Wander 13: Gathering & Imagining
New Moons are when gardeners often plant seeds—it allows the plants to understand the day and night cycle more clearly. Much of the last few weeks I’ve felt like I had a grey cloud hovering over my forehead, with furrowed birth, and a depressed child lurking behind every door. I’ve felt enraged and helpless on a personal and community level. I’ve also experienced moments—usually in the company of others—of being deep in my heart, walking through fears with a resolved willingness to go through places in myself and partnership that I have been previously unable to go. I am often bound up in this deep notion—that though I work hard for change—it is fundamentally not possible.

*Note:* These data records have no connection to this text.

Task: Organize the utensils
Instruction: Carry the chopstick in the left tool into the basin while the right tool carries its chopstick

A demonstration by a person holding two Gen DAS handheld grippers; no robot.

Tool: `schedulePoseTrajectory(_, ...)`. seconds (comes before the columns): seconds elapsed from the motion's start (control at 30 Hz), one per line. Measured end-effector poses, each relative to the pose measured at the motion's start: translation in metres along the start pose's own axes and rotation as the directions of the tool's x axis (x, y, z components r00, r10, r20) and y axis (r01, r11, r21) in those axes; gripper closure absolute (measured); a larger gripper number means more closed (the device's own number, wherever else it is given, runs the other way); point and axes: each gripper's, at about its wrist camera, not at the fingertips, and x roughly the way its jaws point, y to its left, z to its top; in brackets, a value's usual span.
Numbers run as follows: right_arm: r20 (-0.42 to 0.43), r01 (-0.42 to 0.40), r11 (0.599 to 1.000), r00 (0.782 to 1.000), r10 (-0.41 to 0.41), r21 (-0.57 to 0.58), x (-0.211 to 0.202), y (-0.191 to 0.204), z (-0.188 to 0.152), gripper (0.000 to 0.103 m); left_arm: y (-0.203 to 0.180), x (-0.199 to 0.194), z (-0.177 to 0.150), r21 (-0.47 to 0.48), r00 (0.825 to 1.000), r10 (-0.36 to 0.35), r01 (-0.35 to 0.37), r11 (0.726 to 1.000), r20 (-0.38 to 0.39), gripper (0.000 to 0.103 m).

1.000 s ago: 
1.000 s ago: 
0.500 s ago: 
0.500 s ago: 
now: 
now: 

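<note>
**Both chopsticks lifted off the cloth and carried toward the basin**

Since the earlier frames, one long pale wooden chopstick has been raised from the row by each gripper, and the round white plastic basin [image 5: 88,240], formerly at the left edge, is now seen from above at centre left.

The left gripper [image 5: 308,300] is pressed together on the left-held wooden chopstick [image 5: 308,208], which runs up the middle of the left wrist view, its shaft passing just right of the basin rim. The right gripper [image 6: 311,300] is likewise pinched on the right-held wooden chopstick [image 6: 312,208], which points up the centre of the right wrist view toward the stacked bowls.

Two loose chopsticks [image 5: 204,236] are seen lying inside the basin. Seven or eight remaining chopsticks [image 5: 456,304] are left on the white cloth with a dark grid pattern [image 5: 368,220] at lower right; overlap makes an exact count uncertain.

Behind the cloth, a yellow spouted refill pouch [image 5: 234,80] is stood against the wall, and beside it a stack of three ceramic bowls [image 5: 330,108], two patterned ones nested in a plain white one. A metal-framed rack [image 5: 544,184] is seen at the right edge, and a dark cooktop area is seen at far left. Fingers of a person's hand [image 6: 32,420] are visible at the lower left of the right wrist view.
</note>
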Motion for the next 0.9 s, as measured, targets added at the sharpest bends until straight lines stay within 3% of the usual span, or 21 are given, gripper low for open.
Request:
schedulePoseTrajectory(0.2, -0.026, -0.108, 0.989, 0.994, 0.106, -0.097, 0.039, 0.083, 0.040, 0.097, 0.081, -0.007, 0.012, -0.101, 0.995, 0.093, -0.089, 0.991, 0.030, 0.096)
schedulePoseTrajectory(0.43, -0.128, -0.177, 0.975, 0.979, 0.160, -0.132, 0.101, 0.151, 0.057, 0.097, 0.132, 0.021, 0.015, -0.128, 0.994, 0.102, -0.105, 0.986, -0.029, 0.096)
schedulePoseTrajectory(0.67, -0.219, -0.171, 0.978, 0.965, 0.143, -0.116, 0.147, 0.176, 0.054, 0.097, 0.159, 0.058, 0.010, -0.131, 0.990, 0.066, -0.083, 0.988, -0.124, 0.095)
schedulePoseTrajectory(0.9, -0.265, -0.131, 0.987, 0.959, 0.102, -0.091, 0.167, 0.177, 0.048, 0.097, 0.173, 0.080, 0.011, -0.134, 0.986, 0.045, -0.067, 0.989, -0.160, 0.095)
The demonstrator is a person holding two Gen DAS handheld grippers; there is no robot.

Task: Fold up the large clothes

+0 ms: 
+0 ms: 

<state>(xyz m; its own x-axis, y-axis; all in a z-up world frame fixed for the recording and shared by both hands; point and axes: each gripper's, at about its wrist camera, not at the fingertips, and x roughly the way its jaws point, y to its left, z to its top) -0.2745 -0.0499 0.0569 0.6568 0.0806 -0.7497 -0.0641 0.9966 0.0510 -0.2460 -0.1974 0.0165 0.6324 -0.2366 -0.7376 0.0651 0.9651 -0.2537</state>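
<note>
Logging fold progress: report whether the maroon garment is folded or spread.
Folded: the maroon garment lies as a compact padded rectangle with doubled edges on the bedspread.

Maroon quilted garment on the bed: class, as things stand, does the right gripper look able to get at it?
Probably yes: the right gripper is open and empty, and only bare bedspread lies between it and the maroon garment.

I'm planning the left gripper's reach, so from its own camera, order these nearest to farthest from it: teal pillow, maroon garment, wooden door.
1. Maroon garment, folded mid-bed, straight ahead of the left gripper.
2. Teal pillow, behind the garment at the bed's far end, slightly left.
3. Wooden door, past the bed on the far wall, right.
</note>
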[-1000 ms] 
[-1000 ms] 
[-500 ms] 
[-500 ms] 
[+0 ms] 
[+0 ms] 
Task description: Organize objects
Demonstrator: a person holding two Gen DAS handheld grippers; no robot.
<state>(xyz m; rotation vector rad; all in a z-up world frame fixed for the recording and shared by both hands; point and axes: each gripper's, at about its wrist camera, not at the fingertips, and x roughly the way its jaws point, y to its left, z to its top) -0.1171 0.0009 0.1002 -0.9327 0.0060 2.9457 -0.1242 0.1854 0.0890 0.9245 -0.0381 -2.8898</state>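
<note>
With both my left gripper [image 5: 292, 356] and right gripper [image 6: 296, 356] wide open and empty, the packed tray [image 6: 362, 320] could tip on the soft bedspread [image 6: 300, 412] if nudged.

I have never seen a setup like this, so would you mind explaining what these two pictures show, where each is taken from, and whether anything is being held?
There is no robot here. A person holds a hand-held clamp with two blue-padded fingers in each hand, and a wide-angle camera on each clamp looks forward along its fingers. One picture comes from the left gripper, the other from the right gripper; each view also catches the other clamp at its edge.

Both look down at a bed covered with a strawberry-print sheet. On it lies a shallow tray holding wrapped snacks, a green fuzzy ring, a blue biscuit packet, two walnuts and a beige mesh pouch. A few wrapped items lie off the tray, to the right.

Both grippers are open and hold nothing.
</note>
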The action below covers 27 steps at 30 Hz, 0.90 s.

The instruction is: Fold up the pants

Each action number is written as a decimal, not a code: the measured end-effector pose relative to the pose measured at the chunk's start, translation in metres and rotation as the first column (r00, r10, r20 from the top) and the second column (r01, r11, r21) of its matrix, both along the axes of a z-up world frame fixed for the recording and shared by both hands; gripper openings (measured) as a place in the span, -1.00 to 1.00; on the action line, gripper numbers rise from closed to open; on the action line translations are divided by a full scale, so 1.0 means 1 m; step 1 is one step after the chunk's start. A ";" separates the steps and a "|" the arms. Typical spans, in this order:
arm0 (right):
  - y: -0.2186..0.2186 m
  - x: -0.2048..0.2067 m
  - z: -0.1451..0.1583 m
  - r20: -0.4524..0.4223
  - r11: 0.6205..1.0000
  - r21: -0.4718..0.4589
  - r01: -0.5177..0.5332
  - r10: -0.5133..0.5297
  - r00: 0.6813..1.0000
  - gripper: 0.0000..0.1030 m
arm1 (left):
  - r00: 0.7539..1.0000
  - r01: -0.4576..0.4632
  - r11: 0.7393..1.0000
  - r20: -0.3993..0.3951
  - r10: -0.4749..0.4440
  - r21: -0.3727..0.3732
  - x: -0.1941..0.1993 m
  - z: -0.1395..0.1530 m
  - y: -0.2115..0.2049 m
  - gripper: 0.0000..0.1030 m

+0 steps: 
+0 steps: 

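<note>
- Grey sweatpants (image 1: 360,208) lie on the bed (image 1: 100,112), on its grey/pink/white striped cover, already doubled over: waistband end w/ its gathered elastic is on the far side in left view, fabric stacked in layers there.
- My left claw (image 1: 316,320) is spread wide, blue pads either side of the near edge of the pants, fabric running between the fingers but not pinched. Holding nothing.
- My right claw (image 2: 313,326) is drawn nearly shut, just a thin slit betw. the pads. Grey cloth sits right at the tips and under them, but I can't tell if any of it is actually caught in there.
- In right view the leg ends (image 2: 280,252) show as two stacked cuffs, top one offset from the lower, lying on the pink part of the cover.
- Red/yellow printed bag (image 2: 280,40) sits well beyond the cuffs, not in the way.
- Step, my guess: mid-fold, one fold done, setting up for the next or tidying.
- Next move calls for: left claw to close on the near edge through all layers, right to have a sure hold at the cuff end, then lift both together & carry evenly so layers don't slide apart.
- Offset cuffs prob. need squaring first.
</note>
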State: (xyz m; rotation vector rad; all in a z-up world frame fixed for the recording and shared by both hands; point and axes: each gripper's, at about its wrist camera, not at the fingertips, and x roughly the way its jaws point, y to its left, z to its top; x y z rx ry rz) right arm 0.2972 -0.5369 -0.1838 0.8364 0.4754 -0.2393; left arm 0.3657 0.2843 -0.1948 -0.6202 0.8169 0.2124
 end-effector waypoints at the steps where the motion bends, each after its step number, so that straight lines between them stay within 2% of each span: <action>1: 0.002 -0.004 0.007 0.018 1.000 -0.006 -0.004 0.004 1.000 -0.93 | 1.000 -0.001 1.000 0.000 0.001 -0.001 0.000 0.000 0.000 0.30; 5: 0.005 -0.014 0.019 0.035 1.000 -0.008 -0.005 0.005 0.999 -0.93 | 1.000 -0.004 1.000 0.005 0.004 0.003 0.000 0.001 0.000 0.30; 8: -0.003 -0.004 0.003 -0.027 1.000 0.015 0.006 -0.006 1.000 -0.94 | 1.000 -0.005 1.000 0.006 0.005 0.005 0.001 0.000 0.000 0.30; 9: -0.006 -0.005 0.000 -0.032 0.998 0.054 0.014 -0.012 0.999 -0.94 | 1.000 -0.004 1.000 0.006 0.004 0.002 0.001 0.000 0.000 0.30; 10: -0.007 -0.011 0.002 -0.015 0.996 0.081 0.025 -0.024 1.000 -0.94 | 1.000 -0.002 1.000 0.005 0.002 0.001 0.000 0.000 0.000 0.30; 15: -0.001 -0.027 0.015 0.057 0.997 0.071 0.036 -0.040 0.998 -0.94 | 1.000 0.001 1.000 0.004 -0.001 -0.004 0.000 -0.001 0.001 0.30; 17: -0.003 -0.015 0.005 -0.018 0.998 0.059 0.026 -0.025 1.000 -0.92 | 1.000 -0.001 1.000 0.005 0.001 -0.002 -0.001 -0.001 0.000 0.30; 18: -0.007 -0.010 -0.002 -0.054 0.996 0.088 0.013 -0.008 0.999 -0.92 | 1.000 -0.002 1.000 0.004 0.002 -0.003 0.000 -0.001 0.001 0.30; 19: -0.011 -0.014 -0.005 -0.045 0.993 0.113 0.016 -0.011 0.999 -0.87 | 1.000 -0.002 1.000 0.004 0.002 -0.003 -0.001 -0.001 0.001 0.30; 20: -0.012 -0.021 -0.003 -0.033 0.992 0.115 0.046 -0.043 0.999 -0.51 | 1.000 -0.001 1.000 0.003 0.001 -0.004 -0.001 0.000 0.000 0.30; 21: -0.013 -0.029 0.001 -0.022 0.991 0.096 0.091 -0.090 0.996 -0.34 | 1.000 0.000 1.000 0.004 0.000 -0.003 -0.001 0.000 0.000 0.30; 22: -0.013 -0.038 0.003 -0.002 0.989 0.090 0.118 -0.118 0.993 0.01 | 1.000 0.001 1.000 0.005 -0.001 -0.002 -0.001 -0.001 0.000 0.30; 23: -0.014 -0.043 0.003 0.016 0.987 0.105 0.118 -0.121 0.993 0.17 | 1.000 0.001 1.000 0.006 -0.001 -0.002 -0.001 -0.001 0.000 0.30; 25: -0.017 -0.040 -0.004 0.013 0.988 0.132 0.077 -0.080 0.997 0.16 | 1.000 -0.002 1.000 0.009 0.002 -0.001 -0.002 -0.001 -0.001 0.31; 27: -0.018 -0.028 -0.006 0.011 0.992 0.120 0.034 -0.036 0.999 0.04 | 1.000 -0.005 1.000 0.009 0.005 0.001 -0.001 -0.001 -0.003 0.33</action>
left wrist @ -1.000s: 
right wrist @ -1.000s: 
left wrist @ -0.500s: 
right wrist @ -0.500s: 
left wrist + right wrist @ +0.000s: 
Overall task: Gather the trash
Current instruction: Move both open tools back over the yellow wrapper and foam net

As I write this, I have the sense of walking through a hallway—it feels a bit haunted at first, a hotel or dormitory where several people live. The beings who come to look out of the doors are little children, frightened and reluctant to come out, of bounding with a desperate sense of urgency to get out of this room and on with it. The me that is walking down the hall is twofold—I am at once a bold and loving child, hand in hand with a powerful protective woman (Mary, or Artemis come to mind). She and this child are communicating with those they meet, inviting the children who have long used the door for protection, to come out of that room, and walk with them down the hall. We are all unsure if we can all get along. We are unsure what is at the end of this rather dark, at once sparse and overgrown, hall. But we ask for faith that it does not go on endlessly, that we can imagine its transformation.
And this is what I am seeding as we grow from this past New Moon: envisioning alternate endings to old stories. Imagining new possibilities. My partner Andy said recently: “We’ve tried everything we know, we might as well try something we don’t know.” So this is my ask of this time. What is one place in your life where you would like to imagine a different possibility—behavior, experience. I am not talking about controlling a hoped-for outcome, I am talking about a new way of showing up, one where the feeling sense is large, present, and willing.
My faith is that this is how we will imagine something new—with all the parts of ourselves online. Inevitably it will be awkward, maybe even painful at first. A newborn fawn is always awkward as she finds her footing. Many baby humans struggle in their new, out-of-womb environment for a time.
The idea that the Divine speaks to us through our imaginations was first introduced to me by my francophile mother quoting Joan of Arc. Questioned during her trial for heresy, for claiming to have visions from God, the inquisitor asked “You say God speaks to you, but it’s only your imagination.” She responds “How else would God speak to me if not through my imagination.”
This ask to wander is twofold then. Could we wander in a way to gather to hidden and lost pieces of ourselves? And with them, could we imagine a different unfolding, a different way of being for some tumultuous process manifesting in our world right now—personally or collectively?
Here is the suggestion. As you go outside (or wherever you may be), cross your threshold with intention of your wander. Anchor your search in your body from within your chest or lower in your body. Connect with your Resourceful Ones. Walk, sit, or move, with the intention to invite the council of yourself to the table. Perhaps there will be a rock or two, a stick, a leaf that wishes to hold the energy of a piece of yourself. You need not know what they all are. Trust who presents themselves, trust your own imagination. Gather them in council. And hear what they are asking for. Perhaps then it will become a little clearer on who to begin reimagining new possibilities.